13 Zijt dan alle menselijke ordening onderdanig, om des Heeren wil; hetzij den koning, als de opperste macht hebbende;
Subjecti igitur estote omni humanæ creaturæ propter Deum: sive regi quasi præcellenti:
14 Hetzij den stadhouderen, als die van hem gezonden worden, tot straf wel der kwaaddoeners, maar tot prijs dergenen, die goed doen.
sive ducibus tamquam ab eo missis ad vindictam malefactorum, laudem vero bonorum:
15 Want alzo is het de wil van God, dat gij, weldoende, den mond stopt aan de onwetendheid der dwaze mensen;
quia sic est voluntas Dei, ut benefacientes obmutescere faciatis imprudentium hominum ignorantiam:
16 Als vrijen, en niet de vrijheid hebbende als een deksel der boosheid, maar als dienstknechten van God.
quasi liberi, et non quasi velamen habentes malitiæ libertatem, sed sicut servi Dei.
17 Eert een iegelijk; hebt de broederschap lief; vreest God; eert den koning.

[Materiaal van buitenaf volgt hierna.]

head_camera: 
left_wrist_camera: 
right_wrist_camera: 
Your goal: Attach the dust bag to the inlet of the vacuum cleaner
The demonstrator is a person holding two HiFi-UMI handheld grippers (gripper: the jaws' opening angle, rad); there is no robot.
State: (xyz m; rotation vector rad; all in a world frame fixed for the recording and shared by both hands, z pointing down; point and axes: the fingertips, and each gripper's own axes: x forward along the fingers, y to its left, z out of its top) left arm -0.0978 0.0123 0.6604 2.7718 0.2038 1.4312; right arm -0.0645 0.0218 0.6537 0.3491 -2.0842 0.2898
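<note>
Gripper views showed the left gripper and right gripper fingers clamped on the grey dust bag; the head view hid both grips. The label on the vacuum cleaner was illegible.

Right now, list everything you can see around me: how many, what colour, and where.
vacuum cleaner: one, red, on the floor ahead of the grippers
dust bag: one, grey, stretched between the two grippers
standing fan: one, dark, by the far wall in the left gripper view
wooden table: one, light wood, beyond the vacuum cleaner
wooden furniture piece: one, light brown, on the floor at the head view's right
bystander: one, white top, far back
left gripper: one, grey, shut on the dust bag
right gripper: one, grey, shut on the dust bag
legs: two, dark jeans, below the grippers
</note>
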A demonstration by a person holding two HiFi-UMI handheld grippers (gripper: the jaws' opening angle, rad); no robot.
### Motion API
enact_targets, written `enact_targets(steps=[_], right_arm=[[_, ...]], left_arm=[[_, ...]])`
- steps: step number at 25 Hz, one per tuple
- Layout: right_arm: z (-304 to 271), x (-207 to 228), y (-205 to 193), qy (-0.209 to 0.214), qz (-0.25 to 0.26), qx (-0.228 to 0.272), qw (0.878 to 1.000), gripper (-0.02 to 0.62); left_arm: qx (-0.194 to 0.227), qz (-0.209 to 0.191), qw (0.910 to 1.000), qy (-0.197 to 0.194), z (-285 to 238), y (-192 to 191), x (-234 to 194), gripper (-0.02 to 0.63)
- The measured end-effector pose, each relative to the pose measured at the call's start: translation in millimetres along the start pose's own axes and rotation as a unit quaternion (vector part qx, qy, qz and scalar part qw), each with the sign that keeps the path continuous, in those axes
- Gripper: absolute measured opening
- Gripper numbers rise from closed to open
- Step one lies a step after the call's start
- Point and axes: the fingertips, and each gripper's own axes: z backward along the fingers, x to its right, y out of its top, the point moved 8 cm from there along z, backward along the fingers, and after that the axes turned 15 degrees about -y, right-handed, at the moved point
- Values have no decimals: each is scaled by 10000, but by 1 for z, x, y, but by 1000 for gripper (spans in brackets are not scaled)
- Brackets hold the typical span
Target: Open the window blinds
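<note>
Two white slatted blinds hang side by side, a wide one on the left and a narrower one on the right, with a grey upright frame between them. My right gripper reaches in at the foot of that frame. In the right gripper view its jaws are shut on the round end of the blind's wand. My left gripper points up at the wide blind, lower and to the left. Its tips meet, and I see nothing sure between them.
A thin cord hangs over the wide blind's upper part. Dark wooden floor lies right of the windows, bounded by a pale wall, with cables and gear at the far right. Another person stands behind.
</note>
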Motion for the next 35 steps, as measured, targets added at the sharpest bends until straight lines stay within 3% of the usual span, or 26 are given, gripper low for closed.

Omnes honorate: fraternitatem diligite: Deum timete: regem honorificate.
18 Gij huisknechten, zijt met alle vreze onderdanig den heren, niet alleen den goeden en bescheidenen, maar ook den harden.

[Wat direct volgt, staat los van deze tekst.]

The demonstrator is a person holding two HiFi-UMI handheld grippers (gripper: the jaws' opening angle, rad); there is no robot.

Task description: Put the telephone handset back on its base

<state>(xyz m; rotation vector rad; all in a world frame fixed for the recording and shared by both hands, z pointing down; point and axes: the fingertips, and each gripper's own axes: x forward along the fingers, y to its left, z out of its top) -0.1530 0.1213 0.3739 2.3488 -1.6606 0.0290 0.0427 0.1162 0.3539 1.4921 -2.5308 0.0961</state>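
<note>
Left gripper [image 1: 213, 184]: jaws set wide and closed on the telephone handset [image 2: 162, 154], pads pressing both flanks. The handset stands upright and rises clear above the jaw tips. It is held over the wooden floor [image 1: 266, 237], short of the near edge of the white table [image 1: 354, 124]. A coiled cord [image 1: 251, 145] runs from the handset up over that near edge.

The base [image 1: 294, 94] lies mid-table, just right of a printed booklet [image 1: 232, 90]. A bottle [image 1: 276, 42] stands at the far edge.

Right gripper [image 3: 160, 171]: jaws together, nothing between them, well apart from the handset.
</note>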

Servi, subditi estote in omni timore dominis, non tantum bonis et modestis, sed etiam dyscolis.
19 Want dat is genade, indien iemand om het geweten voor God zwarigheid verdraagt, lijdende ten onrechte.

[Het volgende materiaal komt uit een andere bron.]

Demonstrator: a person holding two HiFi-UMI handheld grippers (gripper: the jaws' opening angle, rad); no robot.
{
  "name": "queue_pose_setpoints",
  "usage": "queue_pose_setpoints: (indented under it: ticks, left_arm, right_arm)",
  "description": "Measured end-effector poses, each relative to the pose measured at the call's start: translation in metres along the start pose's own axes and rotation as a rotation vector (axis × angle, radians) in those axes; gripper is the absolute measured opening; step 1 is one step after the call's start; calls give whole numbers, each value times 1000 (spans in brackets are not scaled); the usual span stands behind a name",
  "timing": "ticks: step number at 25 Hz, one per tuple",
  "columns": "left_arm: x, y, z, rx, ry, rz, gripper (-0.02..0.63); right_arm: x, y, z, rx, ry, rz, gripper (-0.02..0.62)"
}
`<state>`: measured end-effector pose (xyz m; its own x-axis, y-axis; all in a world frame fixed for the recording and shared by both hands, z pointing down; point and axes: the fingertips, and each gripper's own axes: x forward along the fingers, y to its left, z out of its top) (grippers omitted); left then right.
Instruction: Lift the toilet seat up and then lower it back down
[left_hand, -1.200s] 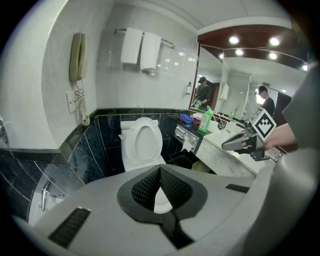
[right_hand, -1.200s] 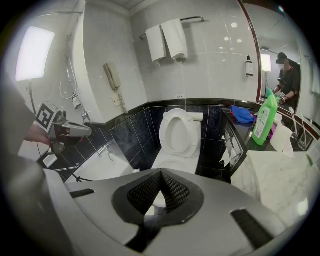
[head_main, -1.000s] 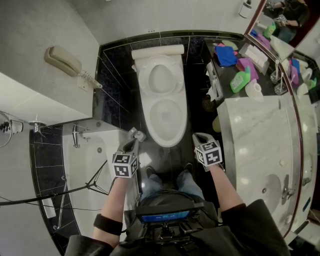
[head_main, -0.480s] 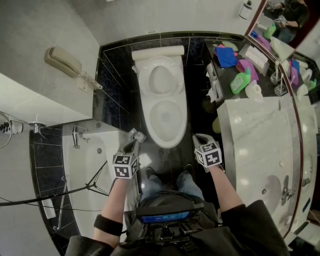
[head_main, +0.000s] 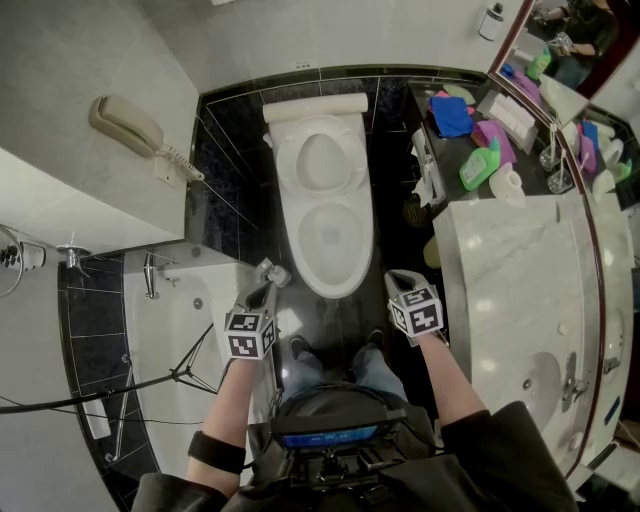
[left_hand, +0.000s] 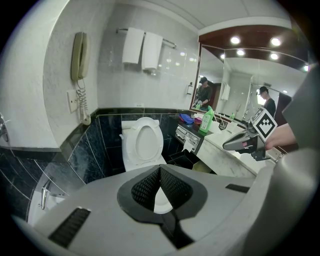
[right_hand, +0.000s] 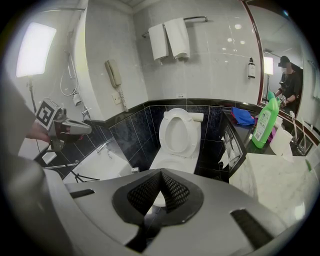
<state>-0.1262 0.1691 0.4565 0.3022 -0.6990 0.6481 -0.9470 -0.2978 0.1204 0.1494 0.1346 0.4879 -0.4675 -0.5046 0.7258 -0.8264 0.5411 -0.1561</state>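
The white toilet (head_main: 330, 235) stands against the black-tiled wall, its seat (head_main: 318, 158) raised and leaning back on the tank. The seat (left_hand: 142, 141) shows upright as an oval ring in the left gripper view, and the seat (right_hand: 178, 131) stands the same way in the right gripper view. My left gripper (head_main: 272, 270) hangs at the bowl's front left, shut and empty. My right gripper (head_main: 398, 277) hangs at the front right, also shut with nothing in it. Neither touches the toilet. The left gripper's pads (left_hand: 170, 186) meet, and so do the right gripper's pads (right_hand: 171, 189).
A bathtub (head_main: 190, 330) with a black stand (head_main: 170, 372) in it lies to the left. A wall phone (head_main: 125, 120) hangs above it. On the right are a marble counter (head_main: 520, 290), a green bottle (head_main: 480, 160) and a paper holder (head_main: 430, 175). Towels (right_hand: 170, 37) hang above the toilet.
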Motion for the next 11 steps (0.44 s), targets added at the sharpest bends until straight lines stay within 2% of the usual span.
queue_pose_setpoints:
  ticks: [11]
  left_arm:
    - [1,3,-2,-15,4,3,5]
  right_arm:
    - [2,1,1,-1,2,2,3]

Hæc est enim gratia, si propter Dei conscientiam sustinet quis tristitias, patiens injuste.
20 Want wat lof is het, indien gij verdraagt, als gij zondigt, en daarover geslagen wordt? Maar indien gij verdraagt, als gij weldoet, en daarover lijdt, dat is genade bij God.
Quæ enim est gloria, si peccantes, et colaphizati suffertis? sed si bene facientes patienter sustinetis, hæc est gratia apud Deum.
21 Want hiertoe zijt gij geroepen, dewijl ook Christus voor ons geleden heeft, ons een voorbeeld nalatende, opdat gij Zijn voetstappen zoudt navolgen;
In hoc enim vocati estis: quia et Christus passus est pro nobis, vobis relinquens exemplum ut sequamini vestigia ejus:
22 Die geen zonde gedaan heeft, en er is geen bedrog in Zijn mond gevonden;
qui peccatum non fecit, nec inventus est dolus in ore ejus:
23 Die, als Hij gescholden werd, niet wederschold, en als Hij leed, niet dreigde; maar gaf het over aan Dien, Die rechtvaardiglijk oordeelt;
qui cum malediceretur, non maledicebat: cum pateretur, non comminabatur: tradebat autem judicanti se injuste:
24 Die Zelf onze zonden in Zijn lichaam gedragen heeft op het hout; opdat wij, der zonden afgestorven zijnde, der gerechtigheid leven zouden; door Wiens striemen gij genezen zijt.
qui peccata nostra ipse pertulit in corpore suo super lignum; ut peccatis mortui, justitiæ vivamus: cujus livore sanati estis.
25 Want gij waart als dwalende schapen; maar gij zijt nu bekeerd tot den Herder en Opziener uwer zielen.
Eratis enim sicut oves errantes, sed conversi estis nunc ad pastorem, et episcopum animarum vestrarum.